### What to work on
Copy each line of the listing where the word "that" can be found.

### Given material
════════════════════

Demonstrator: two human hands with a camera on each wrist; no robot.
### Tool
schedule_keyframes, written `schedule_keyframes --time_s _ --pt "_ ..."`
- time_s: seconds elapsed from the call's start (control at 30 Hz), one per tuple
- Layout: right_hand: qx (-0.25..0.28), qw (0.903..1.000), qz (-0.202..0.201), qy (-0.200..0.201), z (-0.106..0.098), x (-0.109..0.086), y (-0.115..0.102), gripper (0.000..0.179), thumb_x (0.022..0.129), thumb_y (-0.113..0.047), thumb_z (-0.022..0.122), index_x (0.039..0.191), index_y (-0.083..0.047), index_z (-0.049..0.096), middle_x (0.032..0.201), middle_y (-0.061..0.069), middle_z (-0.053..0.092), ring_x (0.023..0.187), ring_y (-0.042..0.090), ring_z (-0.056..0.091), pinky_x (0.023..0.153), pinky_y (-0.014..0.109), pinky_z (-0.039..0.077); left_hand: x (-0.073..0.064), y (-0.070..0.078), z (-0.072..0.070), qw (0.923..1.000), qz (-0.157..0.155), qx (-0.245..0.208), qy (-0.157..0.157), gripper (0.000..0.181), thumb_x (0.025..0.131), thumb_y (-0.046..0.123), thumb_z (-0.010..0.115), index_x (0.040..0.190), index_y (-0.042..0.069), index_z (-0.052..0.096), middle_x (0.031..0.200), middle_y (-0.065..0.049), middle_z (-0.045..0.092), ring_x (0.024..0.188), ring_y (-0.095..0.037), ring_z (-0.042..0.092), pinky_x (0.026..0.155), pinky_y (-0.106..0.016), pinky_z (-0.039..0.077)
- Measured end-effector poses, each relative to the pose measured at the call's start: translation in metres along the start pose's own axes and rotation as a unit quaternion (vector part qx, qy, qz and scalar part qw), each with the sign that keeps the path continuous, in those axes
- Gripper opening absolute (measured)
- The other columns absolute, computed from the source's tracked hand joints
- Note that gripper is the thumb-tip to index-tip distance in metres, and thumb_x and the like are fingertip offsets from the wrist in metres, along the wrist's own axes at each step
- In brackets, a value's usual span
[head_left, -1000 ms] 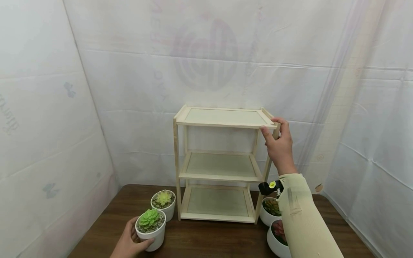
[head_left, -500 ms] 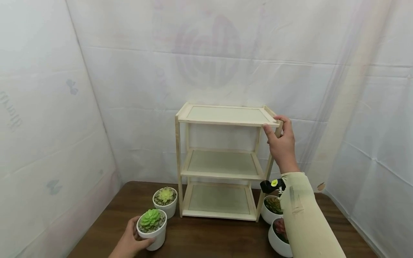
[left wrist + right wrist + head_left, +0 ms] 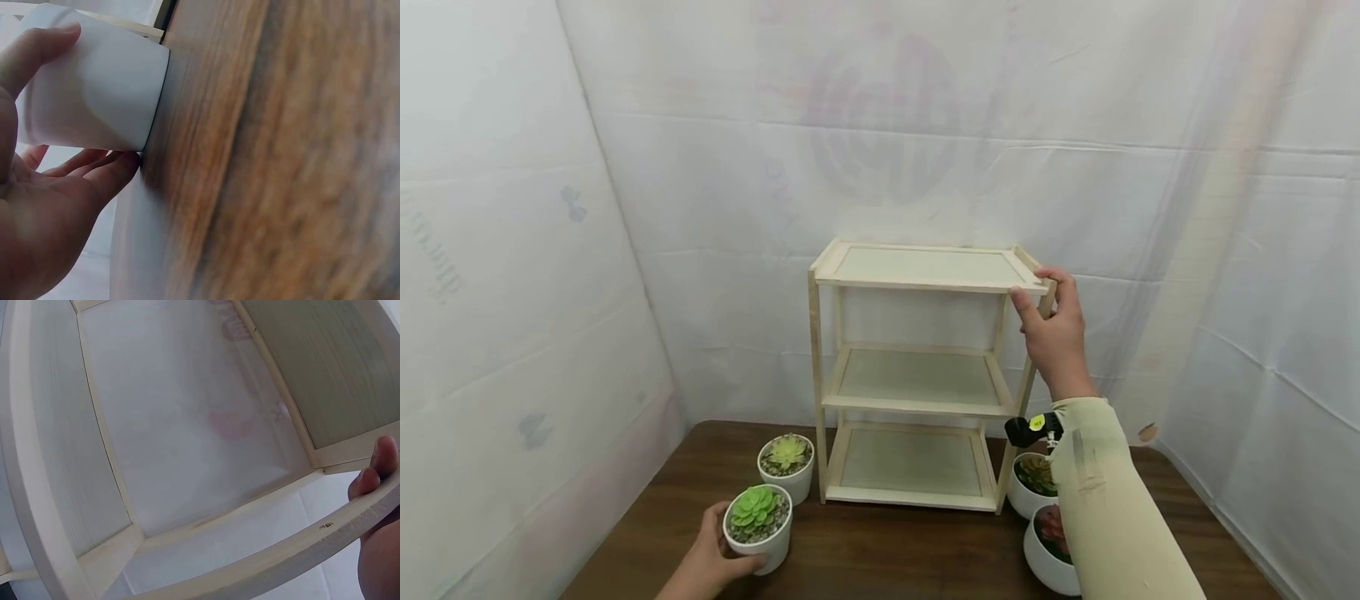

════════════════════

### Expected answer
- Measured end-effector poses, each relative to the pose measured at the call's start: translation in metres along the start pose's own axes and rotation as a unit quaternion (vector part qx, qy, qz and scalar part qw), each with the sign that keeps the path continuous, in those axes
- Note that gripper is the thumb-tip to index-tip distance in metres, and thumb_x and the like are fingertip offsets from the wrist in metres, along the wrist's own axes at each step

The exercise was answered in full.